Singaporeans in Malaysia

Total population
- 91,002

Regions with significant populations
- Iskandar Malaysia, Klang Valley, Malacca, Kuching, Penang

Languages
- English, Mandarin Chinese, Malay and Tamil

Religion
- Buddhism, Islam, Hinduism and Christianity

Related ethnic groups
- Singaporeans, Overseas Singaporean

= Singaporeans in Malaysia =

Singaporean people living in Malaysia

Singaporeans in Malaysia refers to Singaporean citizens and people of Singaporean origin residing in Malaysia. According to estimates published by the United Nations Department of Economic and Social Affairs, 91,002 Singaporeans were living in Malaysia in 2019, making it the largest overseas Singaporean community worldwide.

The community is concentrated primarily in Johor, the Klang Valley, Penang and other major urban centres. Singaporeans in Malaysia include expatriate professionals, business owners, students, retirees and cross-border commuters. The close geographical proximity and extensive economic ties between Singapore and Malaysia have contributed to sustained population movements between the two countries.

== History ==
Population movements between Singapore and Malaysia have continued since Singapore's separation from Malaysia in 1965. Owing to historical, cultural and family ties, migration between the two countries remains relatively common compared with many other international migration corridors.

In the late 20th and early 21st centuries, increasing economic integration between Singapore and southern Peninsular Malaysia encouraged more Singaporeans to reside in Malaysia while maintaining business, employment or family links with Singapore.

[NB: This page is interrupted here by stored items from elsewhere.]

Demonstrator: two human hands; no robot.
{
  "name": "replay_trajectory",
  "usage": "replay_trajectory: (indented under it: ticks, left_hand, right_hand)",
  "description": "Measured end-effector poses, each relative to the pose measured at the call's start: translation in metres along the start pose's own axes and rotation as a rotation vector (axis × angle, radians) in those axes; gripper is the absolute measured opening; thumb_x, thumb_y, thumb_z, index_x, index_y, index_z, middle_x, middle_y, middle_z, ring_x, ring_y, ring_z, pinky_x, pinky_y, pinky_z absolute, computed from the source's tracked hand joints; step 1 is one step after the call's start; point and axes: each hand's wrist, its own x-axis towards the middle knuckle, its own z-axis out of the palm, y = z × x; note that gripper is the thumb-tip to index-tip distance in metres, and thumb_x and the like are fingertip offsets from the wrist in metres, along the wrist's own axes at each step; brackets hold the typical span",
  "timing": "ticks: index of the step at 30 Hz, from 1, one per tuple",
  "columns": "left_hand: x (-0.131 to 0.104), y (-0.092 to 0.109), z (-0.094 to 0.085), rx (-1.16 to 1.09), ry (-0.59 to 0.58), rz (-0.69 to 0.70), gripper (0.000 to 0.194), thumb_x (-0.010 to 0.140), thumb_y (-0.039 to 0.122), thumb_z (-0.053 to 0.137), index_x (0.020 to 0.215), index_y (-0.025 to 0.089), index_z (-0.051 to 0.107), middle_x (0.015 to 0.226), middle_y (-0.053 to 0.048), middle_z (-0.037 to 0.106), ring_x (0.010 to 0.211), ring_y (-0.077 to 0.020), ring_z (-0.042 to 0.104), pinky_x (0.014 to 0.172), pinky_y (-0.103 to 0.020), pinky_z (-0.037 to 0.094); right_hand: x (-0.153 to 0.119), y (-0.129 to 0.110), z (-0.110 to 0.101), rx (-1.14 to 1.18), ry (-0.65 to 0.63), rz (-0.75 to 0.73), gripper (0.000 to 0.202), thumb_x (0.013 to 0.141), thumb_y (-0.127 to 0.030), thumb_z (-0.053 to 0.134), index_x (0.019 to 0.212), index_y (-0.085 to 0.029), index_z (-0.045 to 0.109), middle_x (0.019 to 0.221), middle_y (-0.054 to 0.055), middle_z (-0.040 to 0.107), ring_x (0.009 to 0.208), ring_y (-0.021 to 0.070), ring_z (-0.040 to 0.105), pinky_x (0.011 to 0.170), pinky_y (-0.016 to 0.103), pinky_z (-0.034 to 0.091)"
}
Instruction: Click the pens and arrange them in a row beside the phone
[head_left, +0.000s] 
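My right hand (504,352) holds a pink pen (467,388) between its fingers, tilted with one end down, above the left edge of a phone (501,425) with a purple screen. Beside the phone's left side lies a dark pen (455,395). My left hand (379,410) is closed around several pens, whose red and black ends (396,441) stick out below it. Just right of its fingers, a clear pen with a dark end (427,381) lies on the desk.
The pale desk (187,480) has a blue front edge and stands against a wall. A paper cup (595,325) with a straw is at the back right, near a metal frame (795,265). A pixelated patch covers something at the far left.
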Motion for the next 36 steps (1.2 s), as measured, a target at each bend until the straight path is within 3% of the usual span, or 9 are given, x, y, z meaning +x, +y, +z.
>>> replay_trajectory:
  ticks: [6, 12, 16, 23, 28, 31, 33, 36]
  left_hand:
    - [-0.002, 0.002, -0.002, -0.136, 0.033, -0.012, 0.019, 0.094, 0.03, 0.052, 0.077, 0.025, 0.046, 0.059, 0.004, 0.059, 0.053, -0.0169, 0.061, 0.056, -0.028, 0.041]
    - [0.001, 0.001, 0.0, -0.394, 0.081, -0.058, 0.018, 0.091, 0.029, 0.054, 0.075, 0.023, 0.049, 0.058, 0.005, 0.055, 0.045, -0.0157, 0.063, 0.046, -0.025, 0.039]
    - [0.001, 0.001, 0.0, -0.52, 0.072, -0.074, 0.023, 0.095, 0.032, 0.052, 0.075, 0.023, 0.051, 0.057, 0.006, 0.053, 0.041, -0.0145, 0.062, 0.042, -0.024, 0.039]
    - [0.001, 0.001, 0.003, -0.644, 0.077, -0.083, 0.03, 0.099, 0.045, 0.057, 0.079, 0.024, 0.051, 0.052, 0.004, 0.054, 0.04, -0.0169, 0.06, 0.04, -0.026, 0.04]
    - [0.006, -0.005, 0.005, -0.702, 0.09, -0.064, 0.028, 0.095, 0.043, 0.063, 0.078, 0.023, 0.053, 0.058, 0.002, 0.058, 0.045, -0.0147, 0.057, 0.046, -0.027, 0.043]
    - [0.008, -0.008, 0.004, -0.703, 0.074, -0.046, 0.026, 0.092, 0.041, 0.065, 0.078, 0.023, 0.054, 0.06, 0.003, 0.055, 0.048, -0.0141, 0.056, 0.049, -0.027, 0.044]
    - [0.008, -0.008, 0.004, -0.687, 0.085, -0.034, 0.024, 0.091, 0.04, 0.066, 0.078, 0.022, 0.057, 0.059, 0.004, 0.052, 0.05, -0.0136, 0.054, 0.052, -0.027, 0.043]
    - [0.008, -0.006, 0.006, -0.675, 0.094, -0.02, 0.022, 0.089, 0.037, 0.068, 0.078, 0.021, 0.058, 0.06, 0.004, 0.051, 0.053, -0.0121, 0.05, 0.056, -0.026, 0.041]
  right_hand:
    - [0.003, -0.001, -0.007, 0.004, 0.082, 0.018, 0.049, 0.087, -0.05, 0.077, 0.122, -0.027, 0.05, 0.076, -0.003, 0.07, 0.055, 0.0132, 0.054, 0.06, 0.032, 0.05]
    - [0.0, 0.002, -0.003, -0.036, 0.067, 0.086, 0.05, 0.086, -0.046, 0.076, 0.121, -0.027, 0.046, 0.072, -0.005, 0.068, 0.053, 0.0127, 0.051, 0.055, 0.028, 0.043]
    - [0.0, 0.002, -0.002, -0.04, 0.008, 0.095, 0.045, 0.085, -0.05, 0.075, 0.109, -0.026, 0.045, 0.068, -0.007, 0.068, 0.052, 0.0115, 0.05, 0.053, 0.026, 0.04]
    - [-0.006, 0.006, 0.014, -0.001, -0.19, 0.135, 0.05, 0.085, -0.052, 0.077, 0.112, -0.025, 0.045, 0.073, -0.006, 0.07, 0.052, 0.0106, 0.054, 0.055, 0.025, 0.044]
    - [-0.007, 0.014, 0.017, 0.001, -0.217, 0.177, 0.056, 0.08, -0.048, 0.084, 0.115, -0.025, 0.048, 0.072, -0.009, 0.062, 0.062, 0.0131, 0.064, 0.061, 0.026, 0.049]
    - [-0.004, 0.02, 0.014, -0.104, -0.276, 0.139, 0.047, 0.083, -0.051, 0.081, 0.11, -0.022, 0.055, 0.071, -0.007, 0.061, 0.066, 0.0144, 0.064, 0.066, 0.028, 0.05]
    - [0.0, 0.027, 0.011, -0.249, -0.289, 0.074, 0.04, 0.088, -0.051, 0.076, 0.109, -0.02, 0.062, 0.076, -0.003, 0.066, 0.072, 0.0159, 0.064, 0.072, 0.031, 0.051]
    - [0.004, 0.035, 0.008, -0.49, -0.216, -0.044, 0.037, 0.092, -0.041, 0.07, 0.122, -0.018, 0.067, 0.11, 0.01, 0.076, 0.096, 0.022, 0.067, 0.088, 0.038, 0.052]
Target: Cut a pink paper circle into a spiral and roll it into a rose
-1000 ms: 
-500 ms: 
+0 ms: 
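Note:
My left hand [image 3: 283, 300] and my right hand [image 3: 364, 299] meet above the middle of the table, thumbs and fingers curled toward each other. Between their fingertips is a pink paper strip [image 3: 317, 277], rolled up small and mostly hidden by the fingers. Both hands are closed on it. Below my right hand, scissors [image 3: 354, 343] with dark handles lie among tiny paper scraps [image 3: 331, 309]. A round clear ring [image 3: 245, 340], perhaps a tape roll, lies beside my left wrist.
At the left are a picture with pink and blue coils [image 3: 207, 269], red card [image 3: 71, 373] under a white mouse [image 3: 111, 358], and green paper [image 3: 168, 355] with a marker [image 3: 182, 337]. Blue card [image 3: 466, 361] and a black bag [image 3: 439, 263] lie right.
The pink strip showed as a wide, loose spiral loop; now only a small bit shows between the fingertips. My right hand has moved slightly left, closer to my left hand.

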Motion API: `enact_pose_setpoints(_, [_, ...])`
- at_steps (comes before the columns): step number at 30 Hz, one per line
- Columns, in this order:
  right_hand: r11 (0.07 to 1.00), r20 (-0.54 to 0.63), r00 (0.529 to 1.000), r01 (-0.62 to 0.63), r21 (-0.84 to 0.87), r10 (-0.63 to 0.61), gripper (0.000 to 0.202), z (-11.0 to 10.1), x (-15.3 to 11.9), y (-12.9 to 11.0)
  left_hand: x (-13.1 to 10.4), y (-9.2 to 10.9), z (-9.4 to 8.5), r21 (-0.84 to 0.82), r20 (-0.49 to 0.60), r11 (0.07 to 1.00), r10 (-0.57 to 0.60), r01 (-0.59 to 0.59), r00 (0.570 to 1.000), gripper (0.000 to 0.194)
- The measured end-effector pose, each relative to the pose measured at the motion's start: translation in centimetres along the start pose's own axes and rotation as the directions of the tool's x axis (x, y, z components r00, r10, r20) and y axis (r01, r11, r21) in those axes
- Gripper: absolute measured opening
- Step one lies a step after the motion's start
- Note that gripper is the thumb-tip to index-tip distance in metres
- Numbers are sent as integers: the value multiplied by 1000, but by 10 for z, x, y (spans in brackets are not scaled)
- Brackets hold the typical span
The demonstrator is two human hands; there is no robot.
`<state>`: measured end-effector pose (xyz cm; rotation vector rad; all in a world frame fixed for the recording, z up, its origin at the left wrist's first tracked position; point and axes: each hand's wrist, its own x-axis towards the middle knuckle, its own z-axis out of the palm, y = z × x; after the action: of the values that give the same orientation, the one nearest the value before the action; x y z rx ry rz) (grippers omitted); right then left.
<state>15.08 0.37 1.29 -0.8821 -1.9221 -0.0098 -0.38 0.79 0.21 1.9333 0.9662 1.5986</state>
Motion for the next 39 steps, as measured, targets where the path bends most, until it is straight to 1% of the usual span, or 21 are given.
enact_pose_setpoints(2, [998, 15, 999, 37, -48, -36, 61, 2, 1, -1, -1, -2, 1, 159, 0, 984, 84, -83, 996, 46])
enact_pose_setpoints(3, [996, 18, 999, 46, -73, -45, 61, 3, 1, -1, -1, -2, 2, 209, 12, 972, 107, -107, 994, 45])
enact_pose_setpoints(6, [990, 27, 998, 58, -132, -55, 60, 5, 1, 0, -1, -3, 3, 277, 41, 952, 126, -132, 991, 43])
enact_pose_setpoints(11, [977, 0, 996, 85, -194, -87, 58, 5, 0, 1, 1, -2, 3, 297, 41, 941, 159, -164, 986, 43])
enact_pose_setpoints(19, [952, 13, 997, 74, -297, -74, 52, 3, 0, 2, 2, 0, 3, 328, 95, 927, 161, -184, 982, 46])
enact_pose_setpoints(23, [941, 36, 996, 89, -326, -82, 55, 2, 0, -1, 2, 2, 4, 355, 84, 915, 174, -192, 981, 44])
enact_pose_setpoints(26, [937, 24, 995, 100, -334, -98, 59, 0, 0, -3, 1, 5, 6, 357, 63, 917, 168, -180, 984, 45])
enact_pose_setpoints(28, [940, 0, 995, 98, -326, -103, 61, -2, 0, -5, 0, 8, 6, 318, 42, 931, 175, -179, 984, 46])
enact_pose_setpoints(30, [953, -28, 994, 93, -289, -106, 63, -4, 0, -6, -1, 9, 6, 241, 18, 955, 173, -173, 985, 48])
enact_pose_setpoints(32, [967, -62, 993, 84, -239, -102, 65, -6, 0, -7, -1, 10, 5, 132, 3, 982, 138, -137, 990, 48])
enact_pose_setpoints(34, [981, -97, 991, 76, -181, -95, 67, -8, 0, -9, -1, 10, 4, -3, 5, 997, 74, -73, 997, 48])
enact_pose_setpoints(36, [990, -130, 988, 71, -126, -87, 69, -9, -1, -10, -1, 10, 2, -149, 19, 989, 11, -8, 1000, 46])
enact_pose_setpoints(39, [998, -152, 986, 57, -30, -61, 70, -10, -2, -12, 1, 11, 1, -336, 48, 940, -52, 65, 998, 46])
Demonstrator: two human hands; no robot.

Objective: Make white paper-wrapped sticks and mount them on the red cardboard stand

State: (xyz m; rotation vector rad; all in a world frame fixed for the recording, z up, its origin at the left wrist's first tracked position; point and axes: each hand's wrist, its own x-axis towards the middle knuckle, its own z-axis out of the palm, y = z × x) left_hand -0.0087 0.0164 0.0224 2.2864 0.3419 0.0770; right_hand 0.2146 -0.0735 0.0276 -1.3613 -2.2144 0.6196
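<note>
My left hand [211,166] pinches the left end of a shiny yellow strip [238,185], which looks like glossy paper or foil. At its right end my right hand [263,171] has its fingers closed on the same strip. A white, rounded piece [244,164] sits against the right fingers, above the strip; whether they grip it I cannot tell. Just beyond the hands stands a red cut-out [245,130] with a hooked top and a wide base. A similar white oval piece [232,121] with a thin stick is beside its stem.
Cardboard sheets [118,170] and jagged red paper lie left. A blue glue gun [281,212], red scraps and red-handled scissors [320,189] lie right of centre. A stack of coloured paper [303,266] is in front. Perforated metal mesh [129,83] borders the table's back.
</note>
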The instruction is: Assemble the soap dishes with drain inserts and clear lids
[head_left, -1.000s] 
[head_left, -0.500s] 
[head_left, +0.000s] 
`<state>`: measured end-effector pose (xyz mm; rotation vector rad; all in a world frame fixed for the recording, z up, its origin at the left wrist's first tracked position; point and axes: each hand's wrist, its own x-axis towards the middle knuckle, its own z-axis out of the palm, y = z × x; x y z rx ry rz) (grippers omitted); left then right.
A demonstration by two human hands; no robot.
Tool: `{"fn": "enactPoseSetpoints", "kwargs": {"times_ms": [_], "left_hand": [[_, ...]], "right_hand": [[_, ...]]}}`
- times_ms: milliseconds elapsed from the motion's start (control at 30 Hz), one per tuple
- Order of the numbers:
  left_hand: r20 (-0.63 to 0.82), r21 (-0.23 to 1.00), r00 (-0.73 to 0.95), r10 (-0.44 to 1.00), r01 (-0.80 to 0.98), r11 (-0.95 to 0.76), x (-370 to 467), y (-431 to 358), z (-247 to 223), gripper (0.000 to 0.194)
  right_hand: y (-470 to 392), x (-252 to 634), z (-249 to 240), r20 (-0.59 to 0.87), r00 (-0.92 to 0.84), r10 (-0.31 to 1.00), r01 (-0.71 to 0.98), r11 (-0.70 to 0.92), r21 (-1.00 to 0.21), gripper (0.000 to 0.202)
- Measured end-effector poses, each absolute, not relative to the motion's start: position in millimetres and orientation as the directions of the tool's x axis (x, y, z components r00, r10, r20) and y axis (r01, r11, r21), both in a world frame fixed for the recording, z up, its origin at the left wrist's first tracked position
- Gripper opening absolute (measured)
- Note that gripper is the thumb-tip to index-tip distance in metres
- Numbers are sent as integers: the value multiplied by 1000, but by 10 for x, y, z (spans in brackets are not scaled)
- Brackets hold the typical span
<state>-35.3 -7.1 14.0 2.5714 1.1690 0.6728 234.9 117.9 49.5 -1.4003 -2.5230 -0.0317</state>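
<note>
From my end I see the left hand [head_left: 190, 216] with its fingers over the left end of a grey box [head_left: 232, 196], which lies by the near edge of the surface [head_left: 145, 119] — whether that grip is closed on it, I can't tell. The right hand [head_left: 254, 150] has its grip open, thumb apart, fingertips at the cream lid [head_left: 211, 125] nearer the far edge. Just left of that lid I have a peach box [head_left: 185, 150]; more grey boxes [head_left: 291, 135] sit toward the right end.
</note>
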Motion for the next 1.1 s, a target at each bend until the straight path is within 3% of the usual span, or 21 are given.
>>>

Improved transport infrastructure, including the Johor–Singapore Causeway and the Malaysia–Singapore Second Link, facilitated cross-border mobility.

== Demographics ==
Singaporeans in Malaysia are concentrated primarily in urban and suburban areas. Johor, particularly Johor Bahru and the wider Iskandar Malaysia region, hosts one of the largest Singaporean populations due to its proximity to Singapore.

Other significant communities are found in the Klang Valley, including Kuala Lumpur and Petaling Jaya, as well as in Penang, Malacca and Kuching. Many Singaporeans residing in these locations are employed in multinational corporations, financial services, education and technology sectors.

== Cross-border commuting ==
A number of Singaporean citizens reside in Johor while commuting regularly to Singapore for employment or education. The substantially lower cost of housing and certain consumer goods in Malaysia has made such arrangements attractive for some households.

Cross-border commuting became more challenging during the COVID-19 pandemic, when border restrictions significantly reduced movement between Singapore and Malaysia. The reopening of the land border in 2022 restored regular commuting patterns between the two countries.

== Retirement and long-term residence ==
Malaysia has become a popular destination for some Singaporean retirees owing to its lower cost of living and comparatively affordable housing. Many participate in the Malaysia My Second Home (MM2H) programme, which allows eligible foreigners to obtain long-term residence permits.

Johor is particularly popular among retirees because of its proximity to Singapore, enabling participants to maintain social and family connections while benefiting from lower living costs.